The task:
Would you transcribe all of the data exactly, down to the last character?

Input data:
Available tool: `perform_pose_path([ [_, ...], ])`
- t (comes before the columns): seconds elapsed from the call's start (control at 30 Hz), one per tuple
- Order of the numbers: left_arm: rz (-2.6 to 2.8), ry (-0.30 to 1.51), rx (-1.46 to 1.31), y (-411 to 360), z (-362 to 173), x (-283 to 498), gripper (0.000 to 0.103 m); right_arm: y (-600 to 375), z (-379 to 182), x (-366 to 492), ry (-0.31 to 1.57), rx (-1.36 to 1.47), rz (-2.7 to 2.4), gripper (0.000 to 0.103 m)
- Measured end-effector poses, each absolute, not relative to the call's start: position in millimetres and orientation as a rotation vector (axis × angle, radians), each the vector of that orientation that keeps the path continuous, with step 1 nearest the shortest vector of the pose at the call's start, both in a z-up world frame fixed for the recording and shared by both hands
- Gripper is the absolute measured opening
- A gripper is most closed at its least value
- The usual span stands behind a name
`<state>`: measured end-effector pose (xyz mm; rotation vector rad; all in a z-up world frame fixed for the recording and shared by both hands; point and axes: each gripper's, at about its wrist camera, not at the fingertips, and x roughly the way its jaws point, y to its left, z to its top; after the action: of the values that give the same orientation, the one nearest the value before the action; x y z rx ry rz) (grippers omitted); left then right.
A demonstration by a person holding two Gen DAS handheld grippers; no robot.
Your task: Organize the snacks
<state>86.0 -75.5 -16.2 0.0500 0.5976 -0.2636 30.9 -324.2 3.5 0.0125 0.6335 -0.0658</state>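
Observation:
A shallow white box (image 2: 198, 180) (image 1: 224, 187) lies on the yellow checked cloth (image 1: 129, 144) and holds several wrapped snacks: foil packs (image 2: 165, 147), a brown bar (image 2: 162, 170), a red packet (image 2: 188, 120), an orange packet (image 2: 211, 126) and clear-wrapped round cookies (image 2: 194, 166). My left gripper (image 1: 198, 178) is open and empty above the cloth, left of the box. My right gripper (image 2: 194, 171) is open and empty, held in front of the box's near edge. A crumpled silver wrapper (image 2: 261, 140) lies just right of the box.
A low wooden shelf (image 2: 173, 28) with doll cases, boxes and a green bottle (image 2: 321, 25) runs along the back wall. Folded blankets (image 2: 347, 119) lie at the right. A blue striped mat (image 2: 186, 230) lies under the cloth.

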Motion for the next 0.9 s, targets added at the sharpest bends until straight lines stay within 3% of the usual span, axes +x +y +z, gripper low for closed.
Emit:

Expected output:
Available tool: `perform_pose_path([ [_, ...], ])`
- t (comes before the columns): seconds elapsed from the call's start (control at 30 Hz), one per tuple
- Order of the numbers: left_arm: rz (-2.6 to 2.8), ry (-0.30 to 1.51), rx (-1.46 to 1.31), y (-411 to 360), z (-362 to 173), x (-283 to 498), gripper (0.000 to 0.103 m); right_arm: y (-600 to 375), z (-379 to 182), x (-366 to 492), ry (-0.31 to 1.57), rx (-1.36 to 1.47), rz (-2.7 to 2.4), gripper (0.000 to 0.103 m)
- Measured end-effector poses, each absolute, not relative to the call's start: position in millimetres and orientation as a rotation vector (axis × angle, radians), each the vector of that orientation that keeps the path continuous, with step 1 nearest the shortest vector of the pose at the call's start, both in a z-up world frame fixed for the recording and shared by both hands
- Gripper is the absolute measured opening
- A gripper is most closed at its least value
- The usual span stands behind a name
`<state>`: measured end-effector pose (xyz mm; rotation vector rad; all in a z-up world frame fixed for the recording and shared by both hands; point and axes: each gripper's, at about its wrist camera, not at the fingertips, and x roughly the way its jaws point, y to its left, z to its top; after the action: of the values that give the same orientation, the one nearest the value before the action; x y z rx ry rz) (grippers omitted); left then right.
A demonstration by a person holding two Gen DAS handheld grippers; no robot.
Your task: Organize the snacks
<state>86.0 -75.5 -16.2 0.0500 0.5976 -0.2636 30.9 -324.2 3.5 0.0125 0.6335 -0.0658</state>
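Observation:
A shallow white box (image 2: 198, 180) (image 1: 224, 187) lies on the yellow checked cloth (image 1: 129, 144) and holds several wrapped snacks: foil packs (image 2: 165, 147), a brown bar (image 2: 162, 170), a red packet (image 2: 188, 120), an orange packet (image 2: 211, 126) and clear-wrapped round cookies (image 2: 194, 166). My left gripper (image 1: 198, 178) is open and empty above the cloth, left of the box. My right gripper (image 2: 194, 171) is open and empty, held in front of the box's near edge. A crumpled silver wrapper (image 2: 261, 140) lies just right of the box.
A low wooden shelf (image 2: 173, 28) with doll cases, boxes and a green bottle (image 2: 321, 25) runs along the back wall. Folded blankets (image 2: 347, 119) lie at the right. A blue striped mat (image 2: 186, 230) lies under the cloth.
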
Motion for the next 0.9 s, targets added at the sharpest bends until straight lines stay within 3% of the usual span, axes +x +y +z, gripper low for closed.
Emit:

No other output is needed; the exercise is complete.